Cleaned data from each sample library were individually aligned to reference sequences of DWV15 (GenBank Accession GU109335), VDV117 (GenBank accession AY251269) and DWV-C16 or the recombinant RT-PCR product (for Supplementary Fig. 4B) using Bowtie236 (version 2.2.9; parameters: -q–local–very-sensitive-local). Counts, coverage and Shannon’s diversity index estimates for each nucleotide position were calculated from SAMtools mpileup37 (version 1.2) output. In order to correct Illumina sequencing chemistry errors, the Shannon diversity index estimate was error corrected38. Briefly, the error model was calibrated using data from an Illumina library from a bee injected with a cloned virus of known sequence. Data from positions 5230 to 6600 of the sequence, representing a low diversity region of the virus, were used to calculate an alphahat of 9.87546E-05 after excluding any position with a Shannon diversity index above 0.004 due to the presence of background virus diversity.
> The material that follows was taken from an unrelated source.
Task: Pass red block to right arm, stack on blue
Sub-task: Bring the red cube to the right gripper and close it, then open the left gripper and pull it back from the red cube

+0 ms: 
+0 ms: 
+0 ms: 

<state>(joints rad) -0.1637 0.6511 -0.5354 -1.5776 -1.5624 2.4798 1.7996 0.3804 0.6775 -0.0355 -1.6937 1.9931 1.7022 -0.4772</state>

For detection of recombination breakpoints, cleaned data from each sample NGS library were individually aligned to the VDV1 and DWV references using SpeedSeq39 (version 0.1.2). Structural variants were detected using the lumpy smooth script from the LUMPY package40 (version 0.2.13) and additional genotype and coverage metrics for each variant were calculated using SVTyper, a script within the SpeedSeq package. Breakpoint positions representing recombinations between two different viral sequences were considered for further analysis. Recombination points with evidence from more the 10 supporting events based on split or discordant reads, which did not resulted in inversions, deletions or insertions, were considered.

Phylogenetic analysis

The viral nucleotide sequences were aligned using CLUSTAL41, and the neighbour-joining trees were produced and bootstrapped using the PHYLIP package42. Bootstrap values were obtained from 1000 replications.